Therefore, we believe a technosophical approach to blockchain and cryptographic currencies is currently absent and needs cultivation. It is why we urgently need more international multi-stakeholder processes to deliberate on standards for the future of software technologies in general. In the field of blockchain, one event that may help is the United Nations’ half day high level discussions on blockchain, taking place at the World Investment Forum in October. Whether wider political and environmental conditions will give humanity the time and space to come together to develop and implement an appropriate regulatory environment for the future of software is currently unknown, but it is worth attempting.


We provide a background to blockchain and cryptocurrency innovation in our free online course on Money and Society.

We also offer a Certificate in Sustainable Exchange, which involves a residential course in London (next April).
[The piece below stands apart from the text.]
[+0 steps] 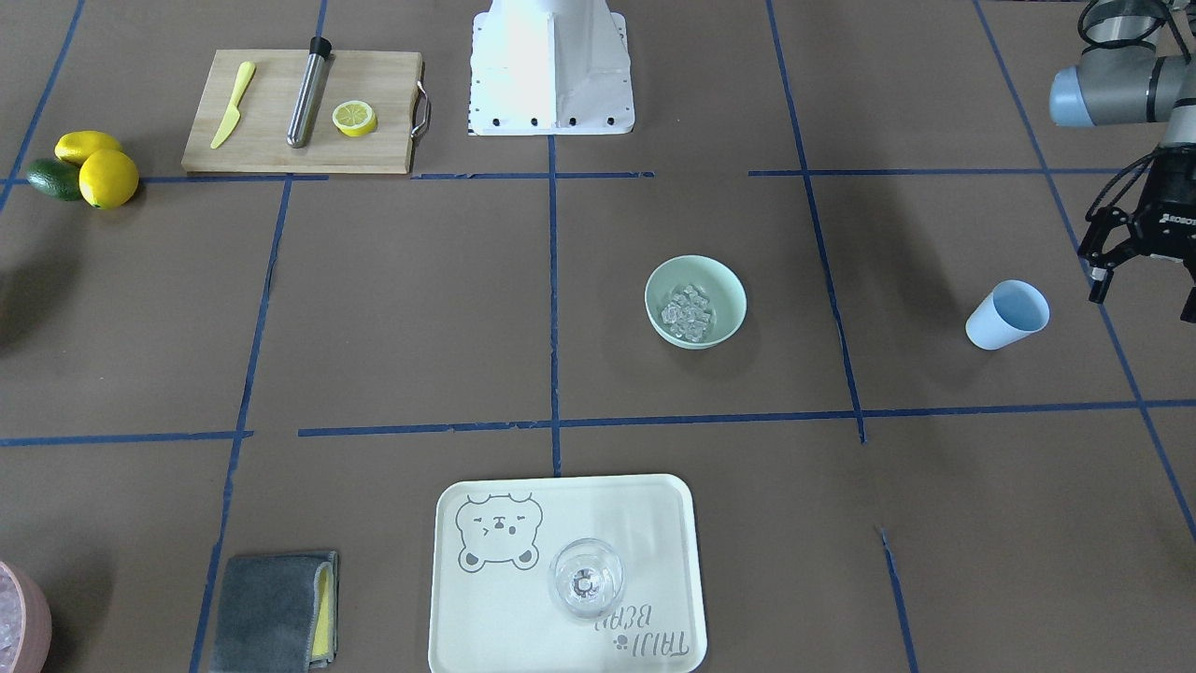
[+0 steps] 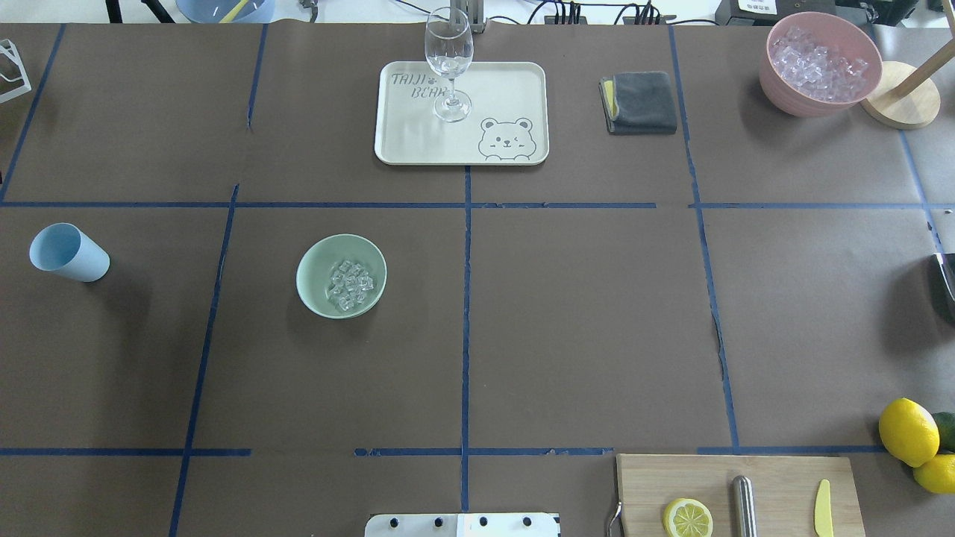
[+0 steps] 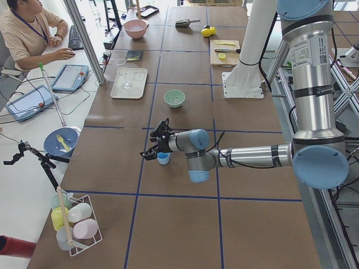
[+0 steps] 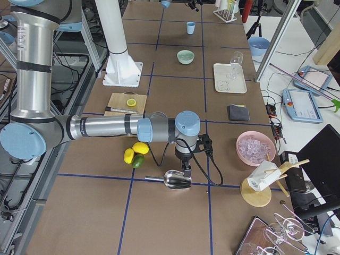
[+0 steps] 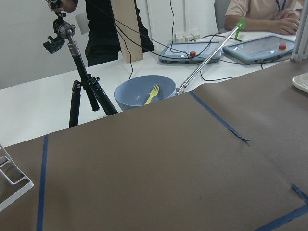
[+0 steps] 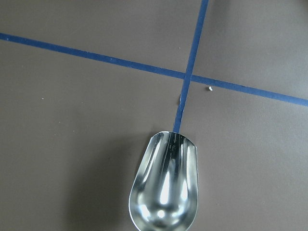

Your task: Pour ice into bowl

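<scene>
The pale mint-green bowl (image 1: 725,280) (image 2: 317,261) stands left of the table's middle and holds a small heap of clear ice cubes (image 1: 689,311) (image 2: 351,283). An empty light blue cup (image 1: 1007,314) (image 2: 69,252) stands upright further to my left. My left gripper (image 1: 1142,290) hangs open and empty beside the cup, apart from it; it also shows in the exterior left view (image 3: 157,147). My right gripper (image 4: 185,170) is low over an empty metal scoop (image 6: 163,187) (image 4: 178,180) at the table's right end. I cannot tell whether it is open or shut.
A pink container of crushed-looking ice (image 2: 821,63) stands far right. A cream tray (image 2: 418,142) with a wine glass (image 2: 450,63) and a grey cloth (image 2: 642,102) lie at the far side. A cutting board (image 2: 776,477) with lemon half, muddler and knife lies near right, beside lemons (image 2: 909,432).
</scene>
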Controlling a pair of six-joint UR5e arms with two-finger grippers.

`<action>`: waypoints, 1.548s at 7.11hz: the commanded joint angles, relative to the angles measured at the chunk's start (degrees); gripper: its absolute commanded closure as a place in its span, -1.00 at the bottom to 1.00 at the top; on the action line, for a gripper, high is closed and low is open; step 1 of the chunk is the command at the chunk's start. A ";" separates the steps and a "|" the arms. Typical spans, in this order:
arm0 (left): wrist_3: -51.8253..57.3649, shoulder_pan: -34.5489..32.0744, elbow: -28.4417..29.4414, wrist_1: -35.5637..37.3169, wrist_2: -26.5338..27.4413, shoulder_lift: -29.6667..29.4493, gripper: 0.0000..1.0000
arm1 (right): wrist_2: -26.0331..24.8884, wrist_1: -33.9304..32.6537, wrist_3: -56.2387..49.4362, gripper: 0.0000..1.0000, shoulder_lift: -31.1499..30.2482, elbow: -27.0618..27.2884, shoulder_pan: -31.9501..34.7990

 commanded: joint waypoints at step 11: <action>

Our academic research on these topics includes a paper recently published on local currencies for promoting SME financing, a paper on thwarting a monopolisation of the complementary currency field and a paper on our theory of money, published by the United Nations.

Professor Bendell is the Chair of the Organising Committee of the Blockchains for Sustainable Development sessions at the World Investment Forum 2018 at the UN.

We produced this concept note on the IFLAS blog for rapid sharing. To reference this Concept Note:
Bendell, J. and M. Slater (2018) Integral Technology in Blockchain, Cryptocurrency and Beyond, Institute for Leadership and Sustainability, University of Cumbria.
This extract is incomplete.